- Problem statement:
Using the records that appear below, write out exactly the lines from the one with "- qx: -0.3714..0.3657" through the one with "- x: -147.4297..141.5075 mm", keeping both end lines.

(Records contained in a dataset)

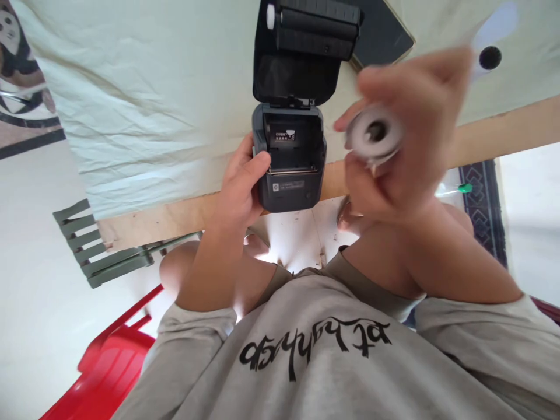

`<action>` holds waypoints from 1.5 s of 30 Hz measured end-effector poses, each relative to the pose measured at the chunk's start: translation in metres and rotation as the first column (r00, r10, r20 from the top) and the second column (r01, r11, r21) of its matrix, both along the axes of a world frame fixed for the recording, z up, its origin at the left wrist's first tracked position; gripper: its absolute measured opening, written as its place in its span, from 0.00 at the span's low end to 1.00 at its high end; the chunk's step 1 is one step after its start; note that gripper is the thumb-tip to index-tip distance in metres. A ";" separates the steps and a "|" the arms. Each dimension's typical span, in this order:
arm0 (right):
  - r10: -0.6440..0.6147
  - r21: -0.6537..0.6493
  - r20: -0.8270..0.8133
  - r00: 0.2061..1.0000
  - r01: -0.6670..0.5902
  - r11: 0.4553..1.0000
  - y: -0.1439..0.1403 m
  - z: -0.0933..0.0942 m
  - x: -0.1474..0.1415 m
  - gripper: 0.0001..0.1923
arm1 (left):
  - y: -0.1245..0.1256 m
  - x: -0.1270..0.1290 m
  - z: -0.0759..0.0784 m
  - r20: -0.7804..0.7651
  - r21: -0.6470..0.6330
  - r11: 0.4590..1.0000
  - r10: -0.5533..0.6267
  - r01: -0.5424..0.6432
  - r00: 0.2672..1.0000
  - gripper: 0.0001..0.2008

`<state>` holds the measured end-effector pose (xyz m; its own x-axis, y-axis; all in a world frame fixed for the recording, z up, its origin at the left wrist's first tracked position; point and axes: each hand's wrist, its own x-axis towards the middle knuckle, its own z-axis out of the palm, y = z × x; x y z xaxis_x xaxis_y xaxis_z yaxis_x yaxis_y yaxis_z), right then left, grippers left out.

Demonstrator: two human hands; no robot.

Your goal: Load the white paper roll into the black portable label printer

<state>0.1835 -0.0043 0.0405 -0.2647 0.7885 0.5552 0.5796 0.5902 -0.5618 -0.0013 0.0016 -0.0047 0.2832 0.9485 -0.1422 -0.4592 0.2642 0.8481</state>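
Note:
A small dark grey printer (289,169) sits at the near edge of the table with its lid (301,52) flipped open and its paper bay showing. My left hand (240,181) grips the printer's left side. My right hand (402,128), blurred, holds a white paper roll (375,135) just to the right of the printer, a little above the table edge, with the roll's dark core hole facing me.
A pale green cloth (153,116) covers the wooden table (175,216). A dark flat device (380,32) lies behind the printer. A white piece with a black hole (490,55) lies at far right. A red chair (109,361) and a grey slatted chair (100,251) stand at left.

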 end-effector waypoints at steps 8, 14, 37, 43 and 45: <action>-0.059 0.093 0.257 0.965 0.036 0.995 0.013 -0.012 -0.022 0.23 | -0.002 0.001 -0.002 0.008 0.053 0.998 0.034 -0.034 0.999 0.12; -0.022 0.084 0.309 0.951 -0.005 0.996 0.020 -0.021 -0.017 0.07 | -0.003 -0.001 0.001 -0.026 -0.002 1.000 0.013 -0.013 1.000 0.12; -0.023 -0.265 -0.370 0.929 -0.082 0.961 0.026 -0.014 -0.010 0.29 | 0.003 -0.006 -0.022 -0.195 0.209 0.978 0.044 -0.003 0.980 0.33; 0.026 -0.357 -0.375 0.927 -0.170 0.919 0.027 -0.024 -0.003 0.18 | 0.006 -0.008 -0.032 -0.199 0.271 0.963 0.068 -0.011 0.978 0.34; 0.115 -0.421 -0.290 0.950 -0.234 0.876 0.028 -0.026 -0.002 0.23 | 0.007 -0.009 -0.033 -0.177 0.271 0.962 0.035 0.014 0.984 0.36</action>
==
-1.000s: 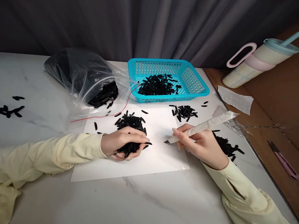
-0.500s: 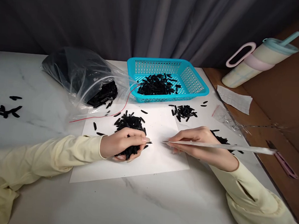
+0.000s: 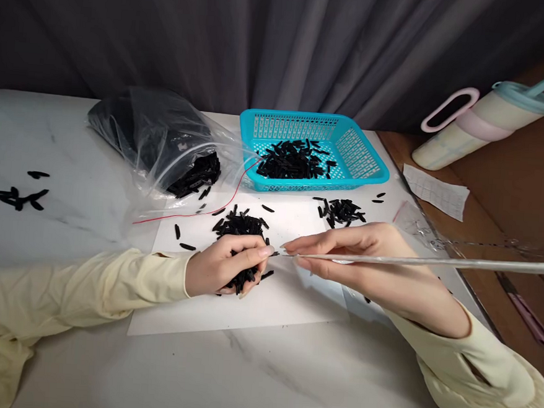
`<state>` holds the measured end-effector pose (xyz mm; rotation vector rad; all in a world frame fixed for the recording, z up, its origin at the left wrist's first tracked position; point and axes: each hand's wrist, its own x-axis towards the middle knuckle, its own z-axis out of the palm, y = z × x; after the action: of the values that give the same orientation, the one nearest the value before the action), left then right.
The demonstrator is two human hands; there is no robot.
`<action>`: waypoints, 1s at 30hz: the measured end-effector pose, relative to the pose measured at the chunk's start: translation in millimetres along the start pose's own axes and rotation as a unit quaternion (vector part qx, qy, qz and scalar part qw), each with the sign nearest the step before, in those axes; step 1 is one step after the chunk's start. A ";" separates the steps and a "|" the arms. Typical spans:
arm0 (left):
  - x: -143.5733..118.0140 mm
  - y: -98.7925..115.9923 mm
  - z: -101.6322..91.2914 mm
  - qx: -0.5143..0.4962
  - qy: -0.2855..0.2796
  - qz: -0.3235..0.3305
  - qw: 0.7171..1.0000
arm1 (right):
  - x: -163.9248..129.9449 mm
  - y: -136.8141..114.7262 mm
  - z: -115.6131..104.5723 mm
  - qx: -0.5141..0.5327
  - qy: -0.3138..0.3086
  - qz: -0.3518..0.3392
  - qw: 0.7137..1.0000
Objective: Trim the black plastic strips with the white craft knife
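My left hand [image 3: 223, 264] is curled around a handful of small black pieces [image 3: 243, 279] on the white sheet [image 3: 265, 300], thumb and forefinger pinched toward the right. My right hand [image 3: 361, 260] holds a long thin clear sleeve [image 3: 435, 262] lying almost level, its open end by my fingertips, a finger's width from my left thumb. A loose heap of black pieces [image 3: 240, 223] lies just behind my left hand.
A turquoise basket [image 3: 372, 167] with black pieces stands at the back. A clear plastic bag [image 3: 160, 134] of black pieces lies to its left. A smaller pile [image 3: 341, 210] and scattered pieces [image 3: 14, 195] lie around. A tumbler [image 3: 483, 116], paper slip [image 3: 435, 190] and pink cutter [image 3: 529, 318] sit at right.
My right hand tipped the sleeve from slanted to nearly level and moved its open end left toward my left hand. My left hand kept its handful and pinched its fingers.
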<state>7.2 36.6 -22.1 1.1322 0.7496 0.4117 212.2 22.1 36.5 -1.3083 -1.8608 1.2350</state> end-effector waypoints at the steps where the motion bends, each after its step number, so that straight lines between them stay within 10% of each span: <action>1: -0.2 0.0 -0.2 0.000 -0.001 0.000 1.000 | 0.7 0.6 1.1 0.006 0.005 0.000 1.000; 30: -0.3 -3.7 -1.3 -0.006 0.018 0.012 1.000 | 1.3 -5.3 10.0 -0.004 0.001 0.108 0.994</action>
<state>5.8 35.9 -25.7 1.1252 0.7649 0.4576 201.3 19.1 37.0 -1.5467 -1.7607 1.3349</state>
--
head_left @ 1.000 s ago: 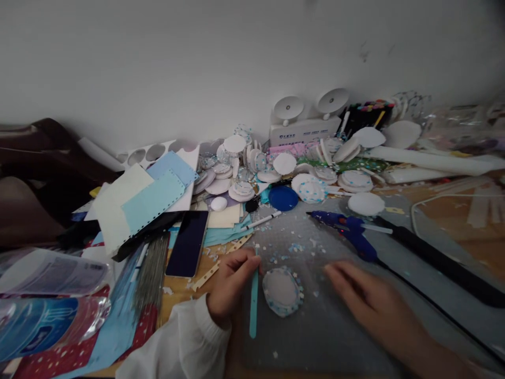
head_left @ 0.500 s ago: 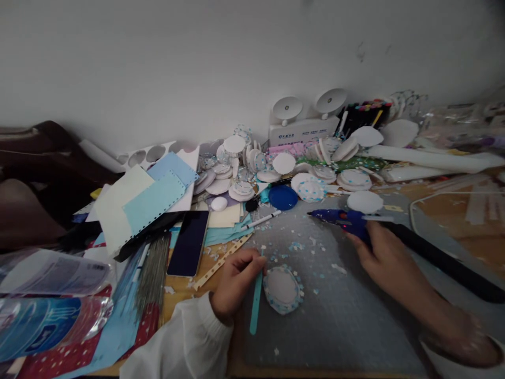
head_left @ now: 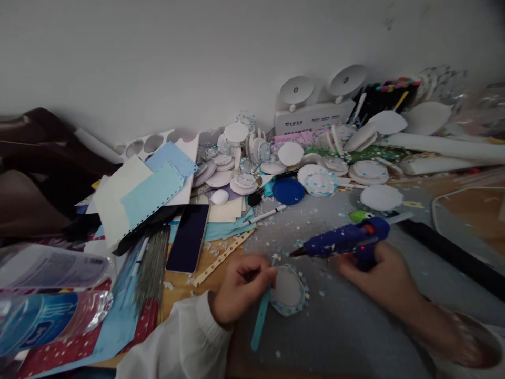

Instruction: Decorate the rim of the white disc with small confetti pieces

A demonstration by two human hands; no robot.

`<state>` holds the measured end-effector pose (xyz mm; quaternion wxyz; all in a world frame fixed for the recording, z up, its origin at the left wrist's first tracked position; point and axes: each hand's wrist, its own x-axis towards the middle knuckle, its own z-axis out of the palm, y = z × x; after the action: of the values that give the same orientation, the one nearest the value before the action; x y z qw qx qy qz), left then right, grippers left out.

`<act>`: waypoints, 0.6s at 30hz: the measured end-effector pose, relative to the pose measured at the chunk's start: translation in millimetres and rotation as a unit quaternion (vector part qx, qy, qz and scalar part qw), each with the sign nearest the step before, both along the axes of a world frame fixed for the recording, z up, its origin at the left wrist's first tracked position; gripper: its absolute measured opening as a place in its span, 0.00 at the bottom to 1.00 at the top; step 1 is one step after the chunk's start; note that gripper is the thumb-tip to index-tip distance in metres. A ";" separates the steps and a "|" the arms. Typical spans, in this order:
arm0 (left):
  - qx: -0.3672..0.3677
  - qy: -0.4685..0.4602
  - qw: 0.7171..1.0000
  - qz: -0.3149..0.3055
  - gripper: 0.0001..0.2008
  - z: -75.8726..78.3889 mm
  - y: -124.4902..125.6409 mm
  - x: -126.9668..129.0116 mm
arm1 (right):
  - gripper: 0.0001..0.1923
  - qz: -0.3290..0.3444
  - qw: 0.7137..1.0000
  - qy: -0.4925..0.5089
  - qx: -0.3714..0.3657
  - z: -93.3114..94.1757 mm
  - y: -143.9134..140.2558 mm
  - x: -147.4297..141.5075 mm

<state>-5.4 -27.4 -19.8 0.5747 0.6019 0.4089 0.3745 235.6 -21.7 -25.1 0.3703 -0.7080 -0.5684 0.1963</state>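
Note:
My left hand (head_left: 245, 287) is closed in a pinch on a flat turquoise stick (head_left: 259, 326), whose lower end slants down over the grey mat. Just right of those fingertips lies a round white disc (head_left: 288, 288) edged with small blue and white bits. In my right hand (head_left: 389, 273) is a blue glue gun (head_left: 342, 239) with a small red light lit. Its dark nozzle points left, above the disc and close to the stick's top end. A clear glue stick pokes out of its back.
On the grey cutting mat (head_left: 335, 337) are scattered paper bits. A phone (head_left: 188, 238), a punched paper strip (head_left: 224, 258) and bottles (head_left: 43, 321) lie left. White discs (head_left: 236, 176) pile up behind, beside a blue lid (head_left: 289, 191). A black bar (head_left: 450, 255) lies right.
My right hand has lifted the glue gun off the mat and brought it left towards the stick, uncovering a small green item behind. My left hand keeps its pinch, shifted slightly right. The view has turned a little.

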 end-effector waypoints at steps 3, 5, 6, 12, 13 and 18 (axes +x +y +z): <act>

- Final answer:
  - qx: -0.3714..0.3657
  - z: -93.3114..94.1757 mm
  - y: -143.9134..140.2558 mm
  - x: -147.4297..141.5075 mm

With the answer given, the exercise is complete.